:: Exercise aim ::
Nothing but the lines below between the line holding "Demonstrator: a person" and the line holding "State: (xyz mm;", inclusive, should appear in the answer, each set down exactly.

** Opening Stored data block **

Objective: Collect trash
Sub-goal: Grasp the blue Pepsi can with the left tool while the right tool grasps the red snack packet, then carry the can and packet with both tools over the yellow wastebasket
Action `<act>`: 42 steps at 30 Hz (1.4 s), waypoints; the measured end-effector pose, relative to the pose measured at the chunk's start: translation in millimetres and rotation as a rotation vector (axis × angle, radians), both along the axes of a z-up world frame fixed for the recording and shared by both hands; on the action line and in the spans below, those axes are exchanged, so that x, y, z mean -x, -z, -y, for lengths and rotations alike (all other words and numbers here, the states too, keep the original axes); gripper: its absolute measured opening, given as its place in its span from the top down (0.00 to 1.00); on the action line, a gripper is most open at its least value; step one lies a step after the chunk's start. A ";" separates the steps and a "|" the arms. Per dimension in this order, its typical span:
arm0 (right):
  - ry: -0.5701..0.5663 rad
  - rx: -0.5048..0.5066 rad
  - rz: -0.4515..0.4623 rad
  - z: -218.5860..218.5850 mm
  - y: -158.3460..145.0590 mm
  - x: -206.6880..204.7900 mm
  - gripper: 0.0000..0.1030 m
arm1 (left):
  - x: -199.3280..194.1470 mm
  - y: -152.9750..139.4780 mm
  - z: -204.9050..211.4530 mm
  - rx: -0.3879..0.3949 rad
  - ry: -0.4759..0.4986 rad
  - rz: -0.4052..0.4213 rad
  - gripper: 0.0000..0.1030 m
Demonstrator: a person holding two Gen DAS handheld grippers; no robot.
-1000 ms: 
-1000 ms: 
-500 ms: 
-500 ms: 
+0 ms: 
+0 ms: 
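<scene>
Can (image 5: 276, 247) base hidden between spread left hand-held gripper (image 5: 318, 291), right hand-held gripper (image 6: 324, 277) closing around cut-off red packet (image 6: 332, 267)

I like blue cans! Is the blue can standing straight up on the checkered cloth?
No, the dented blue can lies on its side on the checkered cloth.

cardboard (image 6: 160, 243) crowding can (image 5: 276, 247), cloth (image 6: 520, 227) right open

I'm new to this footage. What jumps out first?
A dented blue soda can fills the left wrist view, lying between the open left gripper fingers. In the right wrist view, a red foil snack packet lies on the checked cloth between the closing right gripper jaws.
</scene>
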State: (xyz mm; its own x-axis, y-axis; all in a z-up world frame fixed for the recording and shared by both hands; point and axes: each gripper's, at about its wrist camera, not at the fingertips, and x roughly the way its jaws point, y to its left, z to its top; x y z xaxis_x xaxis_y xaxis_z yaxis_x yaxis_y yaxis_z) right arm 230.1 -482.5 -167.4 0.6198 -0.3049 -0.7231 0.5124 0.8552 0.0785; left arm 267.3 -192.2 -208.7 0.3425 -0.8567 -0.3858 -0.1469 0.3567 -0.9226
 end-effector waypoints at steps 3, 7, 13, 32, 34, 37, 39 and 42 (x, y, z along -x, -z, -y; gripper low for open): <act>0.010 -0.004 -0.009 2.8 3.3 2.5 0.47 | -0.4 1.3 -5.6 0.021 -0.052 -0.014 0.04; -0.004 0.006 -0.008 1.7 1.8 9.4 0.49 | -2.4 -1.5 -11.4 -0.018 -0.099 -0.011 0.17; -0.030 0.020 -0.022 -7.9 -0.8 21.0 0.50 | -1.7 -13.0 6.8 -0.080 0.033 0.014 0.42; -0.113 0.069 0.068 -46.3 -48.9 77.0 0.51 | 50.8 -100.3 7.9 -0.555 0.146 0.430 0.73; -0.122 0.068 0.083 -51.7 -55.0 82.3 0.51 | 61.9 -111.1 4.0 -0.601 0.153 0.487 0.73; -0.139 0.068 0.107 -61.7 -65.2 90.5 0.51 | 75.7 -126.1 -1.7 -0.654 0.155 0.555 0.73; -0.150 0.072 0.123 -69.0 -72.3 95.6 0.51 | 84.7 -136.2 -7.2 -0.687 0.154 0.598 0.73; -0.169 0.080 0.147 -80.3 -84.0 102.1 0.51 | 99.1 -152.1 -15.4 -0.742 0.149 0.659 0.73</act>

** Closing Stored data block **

:: Problem solution ::
Demonstrator: a person holding two Gen DAS handheld grippers; no robot.
-1000 ms: 
-1000 ms: 
-500 ms: 
-500 ms: 
+0 ms: 
+0 ms: 
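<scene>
Can (image 5: 276, 247) base hidden between spread left hand-held gripper (image 5: 318, 291), right hand-held gripper (image 6: 324, 277) closing around cut-off red packet (image 6: 332, 267)

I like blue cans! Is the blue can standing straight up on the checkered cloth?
No, the dented blue can lies on its side on the checkered cloth.

cardboard (image 6: 160, 243) crowding can (image 5: 276, 247), cloth (image 6: 520, 227) right open

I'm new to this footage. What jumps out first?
A dented blue soda can fills the left wrist view, lying between the open left gripper fingers. In the right wrist view, a red foil snack packet lies on the checked cloth between the closing right gripper jaws.
</scene>
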State: (xyz mm; its own x-axis, y-axis; all in a z-up world frame fixed for the recording and shared by both hands; point and axes: each gripper's, at about its wrist camera, not at the fingertips, and x roughly the way its jaws point, y to its left, z to its top; x y z xaxis_x xaxis_y xaxis_z yaxis_x yaxis_y yaxis_z) right arm 230.1 -482.5 -167.4 0.6198 -0.3049 -0.7231 0.5124 0.8552 0.0785; left arm 267.3 -192.2 -208.7 0.3425 -0.8567 -0.3858 -0.1469 0.3567 -0.9226

The required output is complete.